What is a typical working day like at Altman Vilandrie & Company?

Pros

Both the pros and cons were written up during my time at the company, edited only slightly with the benefit of hindsight and perspective that comes from having worked elsewhere. 1. The industry focus allows you to learn a lot, quickly. After a year or so you will likely have accumulated enough experience in a few topics to hit the ground running on a new project. This pace of learning is especially valuable since no traditional undergraduate degree will truly prepare you for consulting. You will also need to become a jack of all trades, since the small size means there's not much support with data analytics etc. 2. Size & culture - when I was there, the place had a fun culture, and hopefully there is still some of that left. The company's size is small enough to be on a first name basis with almost everyone, and at least the Boston office is large enough to have some diversity. Friday happy hours are a good way to bond with your peers, but you’re unlikely to find many managers or above in attendance. 3. Low travel. This means you get to sleep in your own bed - on the flipside, not a lot of client exposure (I had only three projects at a client site over three years.) 4. They’ve really tried to limit weekend work. That’s probably only worth highlighting because it was slightly absurd before (working ~50% of the weekends in my first few months). You will still be working late (9-10pm average, with 3 am not unheard of) during the week. 5. There will be some really talented people in your class. >50% of them will be gone by the 2-year mark though. 6. Recruiters know the name, so you might get offers to interview at Uber or Microsoft, but don’t expect the firm's connections to be very helpful. Limited exit opportunities if you’re looking for anything outside of telecom/tech though.

Cons

Whether these are negatives depends somewhat on your expectations and who you're comparing the company to. 1. Telecom is the first and foremost T in the company’s TMT-focus. Make sure you can imagine yourself doing due diligence (50% of my time, 60% of projects) on B2B networking products and telecom infrastructure (cell towers, data centers, and lots of fiber) for an extended period of time. Any tech or media projects you might come across are very likely to be related to telecom. 2. The work is typically rather dull. If you do get a strategy project (the remaining 40% of projects, and arguably more interesting), you will spend the vast majority of the time working with one of the two major telecoms in the US. You will tend to work with their mid-level managers, analyzing customer data or building a more accurate market forecast - in many ways, “strategy consulting” here is a euphemism for customized market research. Not to be too harsh, but most of the analyst job could probably be done by people out of high school. Maybe the same is true for other consulting companies, I can’t say for certain, but it's hardly intellectually stimulating. 3. You rarely get to pick the project you will work on next, though the folks responsible for staffing are very understanding (e.g. they might put you on the beach for a little bit longer after a series of private equity projects). This is largely a feature of the company’s size and niche. 4. Your projects will be short (1 month average for me) - this is both good and bad. Most terrible projects will be over soon, and you can move on quickly. At the same time, the short duration of the projects stems from the rather piecemeal nature of the work, so your team is rarely involved in figuring out the big picture. Similarly, the rapid project turnover means there is limited opportunity for any serious mentorship and analysts are often seen by management as "resources" to be allocated, not young colleagues to be mentored. I personally always found my longer projects to be the most rewarding.

Advice to Management

This is 100% my opinion, but I'd say that the partners usually exhibit poor leadership, with a few notable, but rare exceptions. Having worked with 9 out of the 11 directors (partners) at the time, many of them rose through the ranks because they often did more work than necessary, not because they are good at motivating teams (though they presumably aspire to be). A few are even notorious for their anger management issues, which are hopefully being addressed through the executive coaching classes.
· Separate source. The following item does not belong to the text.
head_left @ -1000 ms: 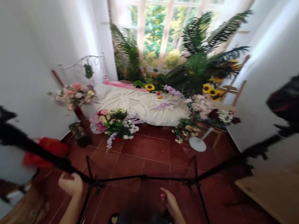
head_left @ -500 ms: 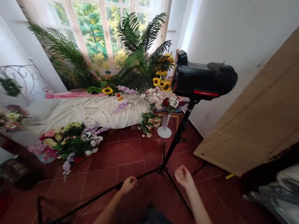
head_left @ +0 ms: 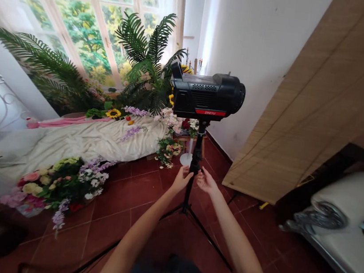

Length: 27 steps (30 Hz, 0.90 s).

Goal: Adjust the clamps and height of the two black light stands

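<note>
A black studio light (head_left: 207, 96) with a red label sits on top of a black stand (head_left: 188, 191) whose legs spread on the floor. My left hand (head_left: 182, 177) is closed against the left side of the stand's pole, at the height of a clamp collar. On the pole's right side, my right hand (head_left: 206, 181) has its fingers pinched at a small knob of the collar. The knob is mostly hidden by the fingers.
Behind stand flowers and a draped white cloth (head_left: 101, 139), with a palm plant (head_left: 148, 60) by the window backdrop. A bamboo blind (head_left: 281, 122) leans at the right, near a cushioned seat (head_left: 353, 213). Floor flowers (head_left: 61, 183) lie left.
Both hands have risen from low beside the stand's legs to its pole and closed there. The view has turned to the right, so the light appears further left.
</note>
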Motion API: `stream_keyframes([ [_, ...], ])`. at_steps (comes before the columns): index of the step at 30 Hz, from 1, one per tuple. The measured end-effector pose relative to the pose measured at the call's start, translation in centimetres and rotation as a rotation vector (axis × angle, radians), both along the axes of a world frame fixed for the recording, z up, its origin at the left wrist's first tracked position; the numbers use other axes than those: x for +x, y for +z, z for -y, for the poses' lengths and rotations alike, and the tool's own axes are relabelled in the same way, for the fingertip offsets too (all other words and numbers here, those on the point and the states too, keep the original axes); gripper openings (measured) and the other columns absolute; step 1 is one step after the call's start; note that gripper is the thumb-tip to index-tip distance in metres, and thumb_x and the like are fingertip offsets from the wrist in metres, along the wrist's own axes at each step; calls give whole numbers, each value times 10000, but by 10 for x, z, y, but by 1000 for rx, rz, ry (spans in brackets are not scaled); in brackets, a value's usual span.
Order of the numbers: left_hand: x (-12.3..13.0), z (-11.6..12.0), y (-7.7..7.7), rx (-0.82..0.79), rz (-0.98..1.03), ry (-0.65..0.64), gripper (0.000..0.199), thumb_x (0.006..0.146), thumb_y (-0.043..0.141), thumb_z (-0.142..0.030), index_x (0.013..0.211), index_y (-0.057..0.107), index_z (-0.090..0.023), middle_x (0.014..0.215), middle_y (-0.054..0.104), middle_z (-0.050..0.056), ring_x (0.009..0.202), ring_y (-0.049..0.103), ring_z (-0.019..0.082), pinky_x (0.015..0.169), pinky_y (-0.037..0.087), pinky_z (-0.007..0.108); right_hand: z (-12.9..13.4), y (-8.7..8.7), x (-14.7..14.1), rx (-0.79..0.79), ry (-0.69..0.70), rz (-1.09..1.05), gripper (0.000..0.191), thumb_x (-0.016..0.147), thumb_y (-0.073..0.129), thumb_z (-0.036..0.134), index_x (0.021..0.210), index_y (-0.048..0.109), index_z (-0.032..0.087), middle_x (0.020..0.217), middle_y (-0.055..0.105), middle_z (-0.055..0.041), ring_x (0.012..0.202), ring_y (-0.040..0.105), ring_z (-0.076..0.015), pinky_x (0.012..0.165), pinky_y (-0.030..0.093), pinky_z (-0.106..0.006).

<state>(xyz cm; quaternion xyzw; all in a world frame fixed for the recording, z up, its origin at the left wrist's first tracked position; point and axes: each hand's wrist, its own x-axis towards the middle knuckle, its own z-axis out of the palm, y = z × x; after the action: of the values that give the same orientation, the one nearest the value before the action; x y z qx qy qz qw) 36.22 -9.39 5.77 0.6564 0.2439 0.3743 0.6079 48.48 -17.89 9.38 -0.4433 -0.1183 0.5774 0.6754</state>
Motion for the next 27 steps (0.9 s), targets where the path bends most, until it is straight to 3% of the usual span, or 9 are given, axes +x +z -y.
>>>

You will still be working late (9-10pm average, with 3 am not unheard of) during the week.

15 January 2020

See answer

15 January 2020

What are working conditions like at Altman Vilandrie & Company?

Pros

Both the pros and cons were written up during my time at the company, edited only slightly with the benefit of hindsight and perspective that comes from having worked elsewhere. 1. The industry focus allows you to learn a lot, quickly. After a year or so you will likely have accumulated enough experience in a few topics to hit the ground running on a new project. This pace of learning is especially valuable since no traditional undergraduate degree will truly prepare you for consulting. You will also need to become a jack of all trades, since the small size means there's not much support with data analytics etc. 2. Size & culture - when I was there, the place had a fun culture, and hopefully there is still some of that left. The company's size is small enough to be on a first name basis with almost everyone, and at least the Boston office is large enough to have some diversity. Friday happy hours are a good way to bond with your peers, but you’re unlikely to find many managers or above in attendance. 3. Low travel. This means you get to sleep in your own bed - on the flipside, not a lot of client exposure (I had only three projects at a client site over three years.) 4. They’ve really tried to limit weekend work. That’s probably only worth highlighting because it was slightly absurd before (working ~50% of the weekends in my first few months). You will still be working late (9-10pm average, with 3 am not unheard of) during the week. 5. There will be some really talented people in your class. >50% of them will be gone by the 2-year mark though. 6. Recruiters know the name, so you might get offers to interview at Uber or Microsoft, but don’t expect the firm's connections to be very helpful. Limited exit opportunities if you’re looking for anything outside of telecom/tech though.

Cons

Whether these are negatives depends somewhat on your expectations and who you're comparing the company to. 1. Telecom is the first and foremost T in the company’s TMT-focus. Make sure you can imagine yourself doing due diligence (50% of my time, 60% of projects) on B2B networking products and telecom infrastructure (cell towers, data centers, and lots of fiber) for an extended period of time. Any tech or media projects you might come across are very likely to be related to telecom. 2. The work is typically rather dull. If you do get a strategy project (the remaining 40% of projects, and arguably more interesting), you will spend the vast majority of the time working with one of the two major telecoms in the US. You will tend to work with their mid-level managers, analyzing customer data or building a more accurate market forecast - in many ways, “strategy consulting” here is a euphemism for customized market research. Not to be too harsh, but most of the analyst job could probably be done by people out of high school. Maybe the same is true for other consulting companies, I can’t say for certain, but it's hardly intellectually stimulating. 3. You rarely get to pick the project you will work on next, though the folks responsible for staffing are very understanding (e.g. they might put you on the beach for a little bit longer after a series of private equity projects). This is largely a feature of the company’s size and niche. 4. Your projects will be short (1 month average for me) - this is both good and bad. Most terrible projects will be over soon, and you can move on quickly. At the same time, the short duration of the projects stems from the rather piecemeal nature of the work, so your team is rarely involved in figuring out the big picture. Similarly, the rapid project turnover means there is limited opportunity for any serious mentorship and analysts are often seen by management as "resources" to be allocated, not young colleagues to be mentored. I personally always found my longer projects to be the most rewarding.

Advice to Management

This is 100% my opinion, but I'd say that the partners usually exhibit poor leadership, with a few notable, but rare exceptions. Having worked with 9 out of the 11 directors (partners) at the time, many of them rose through the ranks because they often did more work than necessary, not because they are good at motivating teams (though they presumably aspire to be). A few are even notorious for their anger management issues, which are hopefully being addressed through the executive coaching classes.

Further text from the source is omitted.